Presents a comprehensive exposition of the para-differential calculus for beginners
Provides a continuous exposition of the symmetrizer method from the constant coefficient equation to the variable coefficient case
Details the application to systems of Schrödinger equations
The main aim is to present at the level of beginners several modern tools of micro-local analysis which are useful for the mathematical study of nonlinear partial differential equations. The core of these notes is devoted to a presentation of the para-differential techniques, which combine a linearization procedure for nonlinear equations, and a symbolic calculus which mimics or extends the classical calculus of Fourier multipliers. These methods apply to many problems in nonlinear PDE’s such as elliptic equations, propagation of singularities, boundary value problems, shocks or boundary layers. However, in these introductory notes, we have chosen to illustrate the theory on two selected and relatively simple examples, which allow becoming familiar with the techniques.

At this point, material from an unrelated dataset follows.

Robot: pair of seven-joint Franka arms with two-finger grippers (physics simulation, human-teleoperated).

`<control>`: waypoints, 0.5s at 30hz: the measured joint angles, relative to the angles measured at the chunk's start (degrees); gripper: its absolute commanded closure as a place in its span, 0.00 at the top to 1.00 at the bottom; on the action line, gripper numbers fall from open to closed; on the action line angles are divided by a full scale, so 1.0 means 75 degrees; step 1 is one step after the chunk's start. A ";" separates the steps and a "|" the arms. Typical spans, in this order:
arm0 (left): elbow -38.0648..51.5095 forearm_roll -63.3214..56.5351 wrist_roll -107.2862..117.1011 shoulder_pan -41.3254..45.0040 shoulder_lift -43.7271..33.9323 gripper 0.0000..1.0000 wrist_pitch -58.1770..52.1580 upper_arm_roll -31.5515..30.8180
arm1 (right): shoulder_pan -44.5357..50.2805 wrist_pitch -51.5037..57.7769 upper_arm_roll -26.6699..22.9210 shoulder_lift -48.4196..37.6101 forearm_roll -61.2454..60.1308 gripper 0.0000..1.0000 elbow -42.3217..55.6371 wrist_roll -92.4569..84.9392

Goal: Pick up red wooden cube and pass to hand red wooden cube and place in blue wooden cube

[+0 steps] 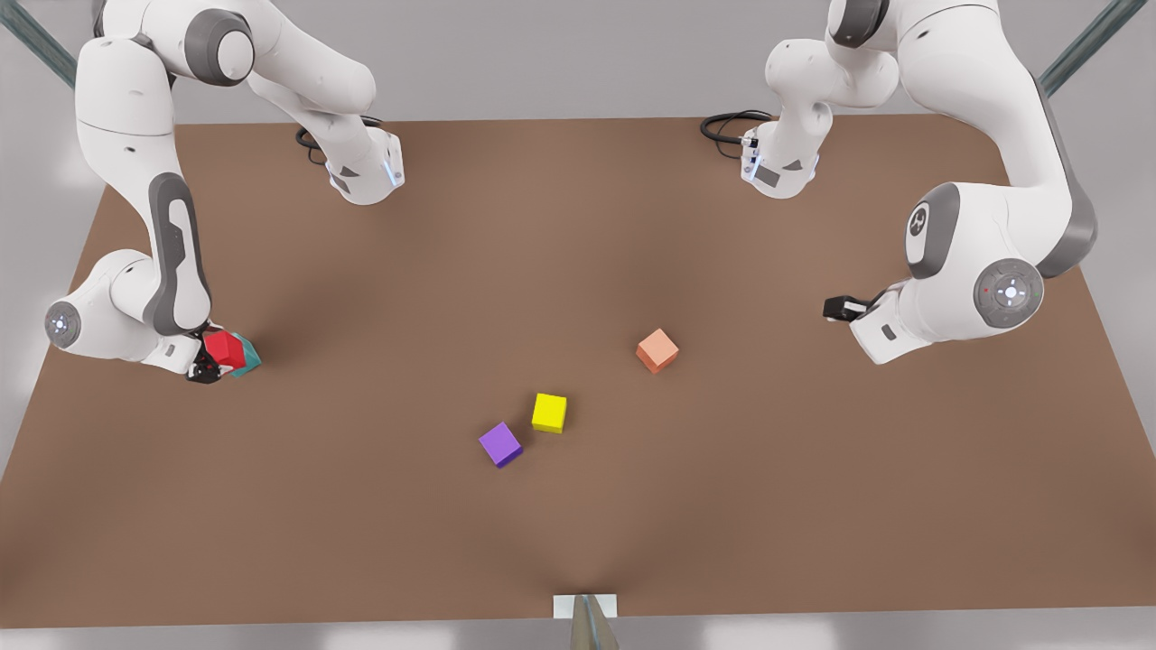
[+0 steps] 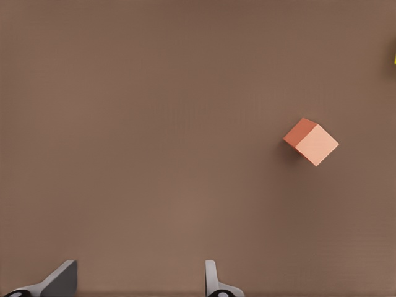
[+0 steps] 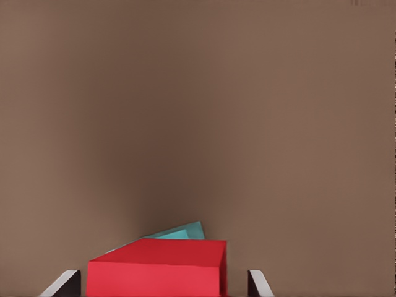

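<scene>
Brown counter (image 1: 578, 542) spreads from the near edge to the far wall and carries everything. My two white arms reach in from the far corners, one on the front view's left and one on the front view's right.

My right pincer (image 1: 209, 361) is low over the counter at the front view's left. Its fingers (image 3: 69, 283) stand apart on either side of the red wooden cube (image 1: 224, 348). In the right wrist view a narrow gap shows between each finger and the cube's sides, so the pincer is spread, not clamped. The red wooden cube sits on top of the blue wooden cube (image 1: 248, 359), turned a little askew to it. A teal corner and edge peek out from under it on the side toward the middle of the counter.

My left pincer (image 1: 835, 309) waits at the front view's right, raised above the counter and pointing toward the middle. Its fingers (image 2: 62, 278) are spread wide with nothing between them.

Three loose cubes lie well apart from the stack, around the counter's middle. A salmon-orange cube (image 1: 657, 350) lies farthest back and to the right, between the middle and my left pincer. A yellow cube (image 1: 549, 413) lies nearer and left of it. A purple cube (image 1: 500, 444) sits just beside the yellow one, nearer still and to its left, not touching it.
</scene>
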State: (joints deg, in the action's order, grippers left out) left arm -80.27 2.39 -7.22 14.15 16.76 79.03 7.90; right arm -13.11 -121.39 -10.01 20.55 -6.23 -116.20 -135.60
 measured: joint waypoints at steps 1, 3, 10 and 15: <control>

They concern the well posed-ness of the Cauchy problem for systems of nonlinear PDE's, firstly hyperbolic systems and secondly coupled systems of Schrödinger equations which arise in various models of wave propagation.
I. Introduction to Systems - 1. Notations and Examples - 2. Constant Coefficient Systems. Fourier Synthesis - 3. The Method of Symmetrizers.- II. The Para-Differential Calculus - 1. Pseudo-Differential Operators 2. Para-Differential Operators - 3. Symbolic Calculus.-III. Applications - 1. Nonlinear Hyperbolic systems - 2. Systems of Schrödinger Equations.